Using X-Rays to Watch Proteins Function with 100 Picosecond Time Resolution

Philip Anfinrud
Laboratory of Chemical Physics/NIDDK, National Institutes of Health

To generate a deeper understanding into the relations between protein structure, dynamics, and function, we have developed time-resolved X-ray methods capable of probing changes in protein structure on time scales as short as ~100 ps. This infrastructure was first developed on the ID09B time-resolved beamline at the ESRF, and more recently at the ID14B BioCARS beamline at the APS. In these studies, a picosecond laser pulse first photoexcites a protein and triggers a structural change, then a suitably delayed picosecond X-ray pulse passes through the protein and the scattered X-rays are imaged on a 2D detector. When the sample is a protein crystal, this “pump- probe” approach recovers time-resolved diffraction “snapshots” whose corresponding electron density maps can be stitched together into movies that unveil the correlated motions that arise from the photoexcitation event.

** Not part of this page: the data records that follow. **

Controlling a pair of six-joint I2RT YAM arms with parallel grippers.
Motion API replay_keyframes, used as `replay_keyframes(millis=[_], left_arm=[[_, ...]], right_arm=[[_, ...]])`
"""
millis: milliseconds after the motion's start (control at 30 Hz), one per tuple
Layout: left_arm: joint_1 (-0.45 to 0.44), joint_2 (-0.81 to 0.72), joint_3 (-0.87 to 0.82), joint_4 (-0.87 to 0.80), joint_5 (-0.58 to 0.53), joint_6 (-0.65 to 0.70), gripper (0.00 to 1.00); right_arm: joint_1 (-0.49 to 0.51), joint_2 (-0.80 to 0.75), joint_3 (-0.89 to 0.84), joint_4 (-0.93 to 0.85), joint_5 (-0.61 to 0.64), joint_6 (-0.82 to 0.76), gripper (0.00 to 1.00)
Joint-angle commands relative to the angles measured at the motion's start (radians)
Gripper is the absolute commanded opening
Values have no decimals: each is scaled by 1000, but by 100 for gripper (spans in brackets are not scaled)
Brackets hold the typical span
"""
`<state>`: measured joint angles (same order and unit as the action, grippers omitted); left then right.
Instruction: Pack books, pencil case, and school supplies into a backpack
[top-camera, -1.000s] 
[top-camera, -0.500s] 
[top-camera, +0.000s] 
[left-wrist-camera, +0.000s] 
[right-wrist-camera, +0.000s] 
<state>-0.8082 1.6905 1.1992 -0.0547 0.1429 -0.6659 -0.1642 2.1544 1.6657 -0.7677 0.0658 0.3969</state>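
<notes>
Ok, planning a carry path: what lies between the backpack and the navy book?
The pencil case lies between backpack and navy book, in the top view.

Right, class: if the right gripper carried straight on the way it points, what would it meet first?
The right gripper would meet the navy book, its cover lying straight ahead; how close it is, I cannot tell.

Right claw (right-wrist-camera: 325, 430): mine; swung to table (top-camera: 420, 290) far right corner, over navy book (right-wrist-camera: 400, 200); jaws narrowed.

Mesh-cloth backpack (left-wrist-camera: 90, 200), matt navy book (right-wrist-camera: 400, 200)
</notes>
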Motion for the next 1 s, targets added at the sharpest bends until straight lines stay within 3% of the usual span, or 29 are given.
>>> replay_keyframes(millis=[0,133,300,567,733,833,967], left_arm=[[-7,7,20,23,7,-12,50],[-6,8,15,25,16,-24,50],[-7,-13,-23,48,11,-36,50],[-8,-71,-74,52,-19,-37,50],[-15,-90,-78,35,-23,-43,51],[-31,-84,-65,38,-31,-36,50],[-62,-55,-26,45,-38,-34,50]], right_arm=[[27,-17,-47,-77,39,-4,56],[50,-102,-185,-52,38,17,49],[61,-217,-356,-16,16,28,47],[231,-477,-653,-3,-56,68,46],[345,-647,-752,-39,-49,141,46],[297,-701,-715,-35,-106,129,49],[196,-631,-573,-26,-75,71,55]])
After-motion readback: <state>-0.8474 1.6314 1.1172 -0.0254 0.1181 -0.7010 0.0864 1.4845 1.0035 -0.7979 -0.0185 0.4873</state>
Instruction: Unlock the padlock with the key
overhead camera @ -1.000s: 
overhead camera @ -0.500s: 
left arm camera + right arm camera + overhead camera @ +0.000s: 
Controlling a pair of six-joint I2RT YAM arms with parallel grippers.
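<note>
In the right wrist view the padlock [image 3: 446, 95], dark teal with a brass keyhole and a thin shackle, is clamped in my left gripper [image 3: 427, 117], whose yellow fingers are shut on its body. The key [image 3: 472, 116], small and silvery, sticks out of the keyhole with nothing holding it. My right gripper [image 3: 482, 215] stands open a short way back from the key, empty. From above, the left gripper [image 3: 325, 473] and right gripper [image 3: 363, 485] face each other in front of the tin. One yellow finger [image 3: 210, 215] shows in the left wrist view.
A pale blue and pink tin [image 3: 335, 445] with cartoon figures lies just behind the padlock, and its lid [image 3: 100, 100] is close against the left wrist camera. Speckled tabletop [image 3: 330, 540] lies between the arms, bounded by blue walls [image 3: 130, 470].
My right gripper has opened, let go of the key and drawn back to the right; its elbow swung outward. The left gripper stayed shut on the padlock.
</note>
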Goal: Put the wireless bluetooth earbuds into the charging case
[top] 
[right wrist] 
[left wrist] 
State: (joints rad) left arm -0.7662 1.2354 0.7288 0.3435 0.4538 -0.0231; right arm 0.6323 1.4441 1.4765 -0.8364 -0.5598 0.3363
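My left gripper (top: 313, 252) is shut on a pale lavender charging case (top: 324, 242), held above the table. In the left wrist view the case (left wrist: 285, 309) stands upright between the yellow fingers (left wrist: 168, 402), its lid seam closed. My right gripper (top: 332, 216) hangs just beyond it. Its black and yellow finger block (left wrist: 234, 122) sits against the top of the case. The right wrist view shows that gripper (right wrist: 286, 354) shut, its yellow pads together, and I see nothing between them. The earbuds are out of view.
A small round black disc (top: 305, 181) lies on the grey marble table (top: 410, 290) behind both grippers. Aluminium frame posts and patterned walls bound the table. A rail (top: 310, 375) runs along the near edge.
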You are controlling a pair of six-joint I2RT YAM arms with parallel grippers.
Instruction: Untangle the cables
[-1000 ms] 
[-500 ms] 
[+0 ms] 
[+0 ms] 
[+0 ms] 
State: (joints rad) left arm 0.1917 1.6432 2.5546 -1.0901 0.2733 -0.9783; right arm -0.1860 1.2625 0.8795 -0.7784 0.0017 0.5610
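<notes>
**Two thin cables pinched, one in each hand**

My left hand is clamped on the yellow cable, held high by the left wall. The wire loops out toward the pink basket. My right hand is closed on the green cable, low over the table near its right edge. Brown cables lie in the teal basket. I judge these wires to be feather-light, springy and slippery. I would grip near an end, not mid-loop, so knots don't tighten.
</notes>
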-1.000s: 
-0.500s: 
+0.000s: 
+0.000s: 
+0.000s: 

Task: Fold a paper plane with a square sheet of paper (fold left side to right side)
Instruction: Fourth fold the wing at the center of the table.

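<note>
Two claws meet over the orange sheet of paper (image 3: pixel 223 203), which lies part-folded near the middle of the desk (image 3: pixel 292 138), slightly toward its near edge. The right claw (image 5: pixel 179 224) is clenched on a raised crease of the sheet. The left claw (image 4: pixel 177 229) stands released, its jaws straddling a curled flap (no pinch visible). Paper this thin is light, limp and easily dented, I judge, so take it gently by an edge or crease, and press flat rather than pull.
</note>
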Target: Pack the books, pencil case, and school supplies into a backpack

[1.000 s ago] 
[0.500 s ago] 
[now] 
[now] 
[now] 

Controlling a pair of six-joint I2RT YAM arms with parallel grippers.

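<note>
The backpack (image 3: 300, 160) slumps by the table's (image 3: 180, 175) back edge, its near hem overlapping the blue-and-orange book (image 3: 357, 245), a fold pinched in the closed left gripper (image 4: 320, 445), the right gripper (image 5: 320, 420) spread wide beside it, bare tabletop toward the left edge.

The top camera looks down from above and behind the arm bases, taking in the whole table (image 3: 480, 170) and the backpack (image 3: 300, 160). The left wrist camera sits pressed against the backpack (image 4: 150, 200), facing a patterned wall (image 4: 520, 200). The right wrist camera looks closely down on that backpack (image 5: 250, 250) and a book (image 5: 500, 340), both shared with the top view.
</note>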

When the sample is a protein solution, we recover time-resolved small- and wide-angle X-ray scattering (SAXS/ WAXS) patterns that are sensitive to changes in the size, shape, and structure of the protein. The time-resolved x-ray scattering diffractometer developed at the APS is capable of simultaneously probing both SAXS and WAXS regions with 100 ps time resolution. Importantly, scattering studies of proteins in solution unveil structural dynamics without the constraints imposed by crystal contacts; thus, these scattering “fingerprints” complement results obtained from diffraction studies. Together, these studies provide stringent constraints for putative models of conformational states and structural transitions between them. Recent studies of heme proteins have unveiled the dynamics for tertiary and quaternary conformational changes as well as ligand migration and escape. Emerging from these studies are detailed insights into the mechanism of cooperative ligand binding in allosteric proteins. This research was supported in part by the Intramural Research Program of the NIH, NIDDK.